» What to produce: Among the entries below, one line contains "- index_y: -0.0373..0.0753" and another contains "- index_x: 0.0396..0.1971". Transcribe those two lines and every line between them, exactly.

» Dataset:
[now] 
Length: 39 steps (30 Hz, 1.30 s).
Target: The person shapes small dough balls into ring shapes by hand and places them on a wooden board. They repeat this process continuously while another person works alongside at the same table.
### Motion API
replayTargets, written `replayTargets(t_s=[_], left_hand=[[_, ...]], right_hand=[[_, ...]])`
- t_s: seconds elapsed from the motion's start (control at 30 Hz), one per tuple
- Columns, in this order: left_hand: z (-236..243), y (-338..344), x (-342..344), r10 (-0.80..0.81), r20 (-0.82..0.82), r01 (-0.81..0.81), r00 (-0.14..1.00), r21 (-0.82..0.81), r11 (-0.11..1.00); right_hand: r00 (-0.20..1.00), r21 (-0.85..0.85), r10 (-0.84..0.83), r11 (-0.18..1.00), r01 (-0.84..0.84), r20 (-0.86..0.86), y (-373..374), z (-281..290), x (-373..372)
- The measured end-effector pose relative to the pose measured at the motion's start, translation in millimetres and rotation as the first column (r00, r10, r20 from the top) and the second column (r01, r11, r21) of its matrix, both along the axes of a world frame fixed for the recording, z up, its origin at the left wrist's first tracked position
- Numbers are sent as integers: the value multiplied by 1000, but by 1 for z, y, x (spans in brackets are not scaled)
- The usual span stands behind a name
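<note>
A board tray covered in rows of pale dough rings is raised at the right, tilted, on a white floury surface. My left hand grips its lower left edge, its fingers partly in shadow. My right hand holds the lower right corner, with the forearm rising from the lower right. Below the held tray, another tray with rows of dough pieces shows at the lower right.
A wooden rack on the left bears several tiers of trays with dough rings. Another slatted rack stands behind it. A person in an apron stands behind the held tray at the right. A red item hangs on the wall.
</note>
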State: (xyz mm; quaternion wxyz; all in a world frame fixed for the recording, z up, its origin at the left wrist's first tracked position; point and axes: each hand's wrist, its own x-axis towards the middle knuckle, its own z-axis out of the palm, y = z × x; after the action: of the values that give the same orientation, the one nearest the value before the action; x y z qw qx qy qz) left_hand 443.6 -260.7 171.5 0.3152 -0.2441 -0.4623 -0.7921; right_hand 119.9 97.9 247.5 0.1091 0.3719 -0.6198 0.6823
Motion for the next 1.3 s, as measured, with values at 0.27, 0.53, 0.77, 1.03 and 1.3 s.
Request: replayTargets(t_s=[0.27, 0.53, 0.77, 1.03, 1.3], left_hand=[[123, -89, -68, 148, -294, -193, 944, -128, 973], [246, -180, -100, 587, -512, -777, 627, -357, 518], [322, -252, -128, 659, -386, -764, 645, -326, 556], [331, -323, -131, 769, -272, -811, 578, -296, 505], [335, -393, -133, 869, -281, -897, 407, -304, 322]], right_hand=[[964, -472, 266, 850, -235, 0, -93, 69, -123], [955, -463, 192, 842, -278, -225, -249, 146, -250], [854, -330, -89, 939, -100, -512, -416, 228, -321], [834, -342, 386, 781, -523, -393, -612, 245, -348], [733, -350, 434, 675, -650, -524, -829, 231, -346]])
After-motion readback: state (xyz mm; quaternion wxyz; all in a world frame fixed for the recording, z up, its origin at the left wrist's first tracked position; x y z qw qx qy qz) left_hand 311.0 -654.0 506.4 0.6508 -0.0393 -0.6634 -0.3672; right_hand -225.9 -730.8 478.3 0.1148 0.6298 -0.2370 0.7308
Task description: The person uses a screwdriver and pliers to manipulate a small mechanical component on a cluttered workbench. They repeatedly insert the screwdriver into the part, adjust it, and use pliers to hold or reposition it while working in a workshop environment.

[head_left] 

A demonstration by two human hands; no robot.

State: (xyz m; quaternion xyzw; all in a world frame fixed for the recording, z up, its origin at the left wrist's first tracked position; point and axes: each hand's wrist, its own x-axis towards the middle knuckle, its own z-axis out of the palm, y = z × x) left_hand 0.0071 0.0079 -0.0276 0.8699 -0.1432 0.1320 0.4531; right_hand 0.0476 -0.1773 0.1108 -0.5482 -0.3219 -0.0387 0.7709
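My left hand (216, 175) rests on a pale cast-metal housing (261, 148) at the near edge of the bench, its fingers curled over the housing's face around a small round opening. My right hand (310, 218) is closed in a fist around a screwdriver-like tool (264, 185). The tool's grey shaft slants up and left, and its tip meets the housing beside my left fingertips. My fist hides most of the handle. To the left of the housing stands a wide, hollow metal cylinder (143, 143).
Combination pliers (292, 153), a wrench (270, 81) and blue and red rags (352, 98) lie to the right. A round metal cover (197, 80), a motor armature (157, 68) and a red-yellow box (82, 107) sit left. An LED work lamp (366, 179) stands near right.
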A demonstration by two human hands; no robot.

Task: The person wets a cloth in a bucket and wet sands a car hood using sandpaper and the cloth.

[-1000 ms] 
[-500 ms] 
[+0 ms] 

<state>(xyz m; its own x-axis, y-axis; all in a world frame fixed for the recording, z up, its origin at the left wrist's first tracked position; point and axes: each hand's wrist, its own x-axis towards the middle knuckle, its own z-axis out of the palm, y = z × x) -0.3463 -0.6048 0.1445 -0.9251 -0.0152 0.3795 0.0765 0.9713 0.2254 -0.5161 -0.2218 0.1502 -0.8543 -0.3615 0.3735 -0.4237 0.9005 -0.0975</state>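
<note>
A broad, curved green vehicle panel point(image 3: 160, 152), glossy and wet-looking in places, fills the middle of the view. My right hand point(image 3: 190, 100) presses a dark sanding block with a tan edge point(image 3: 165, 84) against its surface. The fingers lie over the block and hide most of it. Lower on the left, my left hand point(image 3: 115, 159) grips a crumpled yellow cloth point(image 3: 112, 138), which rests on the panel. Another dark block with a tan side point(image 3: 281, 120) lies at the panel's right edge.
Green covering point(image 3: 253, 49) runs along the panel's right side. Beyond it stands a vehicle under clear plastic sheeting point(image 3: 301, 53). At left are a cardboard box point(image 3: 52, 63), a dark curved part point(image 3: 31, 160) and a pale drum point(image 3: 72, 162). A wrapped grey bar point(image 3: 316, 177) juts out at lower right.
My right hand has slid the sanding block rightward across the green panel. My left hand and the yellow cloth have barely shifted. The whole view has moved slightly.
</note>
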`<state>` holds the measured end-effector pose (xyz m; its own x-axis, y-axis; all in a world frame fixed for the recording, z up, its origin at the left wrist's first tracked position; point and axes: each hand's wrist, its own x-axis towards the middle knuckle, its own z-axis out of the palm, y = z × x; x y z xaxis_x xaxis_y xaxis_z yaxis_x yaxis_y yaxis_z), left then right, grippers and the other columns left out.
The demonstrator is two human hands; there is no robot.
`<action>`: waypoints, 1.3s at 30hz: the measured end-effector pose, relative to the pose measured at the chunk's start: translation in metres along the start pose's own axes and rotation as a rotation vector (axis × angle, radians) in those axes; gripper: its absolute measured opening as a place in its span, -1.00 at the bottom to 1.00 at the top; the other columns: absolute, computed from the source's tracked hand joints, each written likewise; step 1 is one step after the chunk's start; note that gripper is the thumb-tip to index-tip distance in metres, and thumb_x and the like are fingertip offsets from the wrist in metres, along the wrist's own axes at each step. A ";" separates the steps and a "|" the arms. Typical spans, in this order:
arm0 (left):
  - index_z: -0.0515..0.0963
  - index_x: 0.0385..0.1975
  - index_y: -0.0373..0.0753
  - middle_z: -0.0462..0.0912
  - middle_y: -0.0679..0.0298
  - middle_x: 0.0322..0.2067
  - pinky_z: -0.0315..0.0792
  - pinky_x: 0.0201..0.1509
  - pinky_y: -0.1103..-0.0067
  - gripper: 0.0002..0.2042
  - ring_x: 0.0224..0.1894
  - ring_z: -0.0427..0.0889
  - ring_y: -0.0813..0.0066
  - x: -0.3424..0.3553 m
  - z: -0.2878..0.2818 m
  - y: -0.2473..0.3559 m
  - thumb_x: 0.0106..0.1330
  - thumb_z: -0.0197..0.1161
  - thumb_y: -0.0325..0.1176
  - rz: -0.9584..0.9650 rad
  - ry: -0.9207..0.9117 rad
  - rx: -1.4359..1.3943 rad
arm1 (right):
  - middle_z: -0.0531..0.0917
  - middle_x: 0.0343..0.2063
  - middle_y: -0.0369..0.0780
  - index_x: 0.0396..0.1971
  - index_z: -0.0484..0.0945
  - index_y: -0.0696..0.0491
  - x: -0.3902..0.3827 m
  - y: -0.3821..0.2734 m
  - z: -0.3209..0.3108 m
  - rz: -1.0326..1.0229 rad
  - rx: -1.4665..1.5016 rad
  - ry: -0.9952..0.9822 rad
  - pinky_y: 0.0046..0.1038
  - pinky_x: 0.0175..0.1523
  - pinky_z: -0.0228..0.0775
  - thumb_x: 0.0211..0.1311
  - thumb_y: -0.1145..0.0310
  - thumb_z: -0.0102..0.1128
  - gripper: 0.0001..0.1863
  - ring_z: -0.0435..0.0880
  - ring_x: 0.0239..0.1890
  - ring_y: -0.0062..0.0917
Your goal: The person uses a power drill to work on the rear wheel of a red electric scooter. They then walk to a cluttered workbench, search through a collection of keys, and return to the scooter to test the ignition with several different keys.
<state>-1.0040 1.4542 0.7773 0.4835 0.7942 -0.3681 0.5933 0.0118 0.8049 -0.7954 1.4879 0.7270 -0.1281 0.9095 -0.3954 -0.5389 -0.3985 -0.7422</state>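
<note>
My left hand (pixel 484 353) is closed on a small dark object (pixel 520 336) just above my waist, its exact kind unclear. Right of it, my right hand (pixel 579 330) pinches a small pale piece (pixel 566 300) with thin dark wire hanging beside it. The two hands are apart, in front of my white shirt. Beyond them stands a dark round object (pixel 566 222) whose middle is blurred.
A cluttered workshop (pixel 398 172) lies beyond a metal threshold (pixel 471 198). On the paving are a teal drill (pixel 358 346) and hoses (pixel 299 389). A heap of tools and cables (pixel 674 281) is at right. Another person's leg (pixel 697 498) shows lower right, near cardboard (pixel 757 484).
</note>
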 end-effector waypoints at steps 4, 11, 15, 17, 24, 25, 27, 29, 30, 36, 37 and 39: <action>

» Reply:
  - index_y: -0.0373..0.0753
  - middle_z: -0.0462..0.0912
  - middle_y: -0.0679..0.0298
  - middle_x: 0.0322..0.2067
  - pinky_z: -0.0315..0.0792
  - pinky_x: 0.0201..0.1509
  - pinky_y: -0.1103..-0.0067
  - gripper: 0.0002..0.2042
  - ring_x: 0.0224..0.1894
  - ring_z: -0.0427..0.0889
  - ring_y: -0.0813..0.0066
  - x: -0.3424..0.3553 m
  - z: -0.2878..0.2818 m
  - y: -0.2473..0.3559 m
  - thumb_x: 0.0106..0.1330
  - thumb_z: -0.0197..0.1161
  - thumb_y: -0.0325..0.1176
  - rz: -0.9584..0.9650 rad
  - ry: -0.9207..0.9117 rad
  - rx: -1.4359..1.3943 rad
arm1 (right):
  - middle_z: -0.0531..0.0917
  - middle_x: 0.0343..0.2063
  - middle_y: -0.0369..0.0780
  - index_x: 0.0396..0.1971

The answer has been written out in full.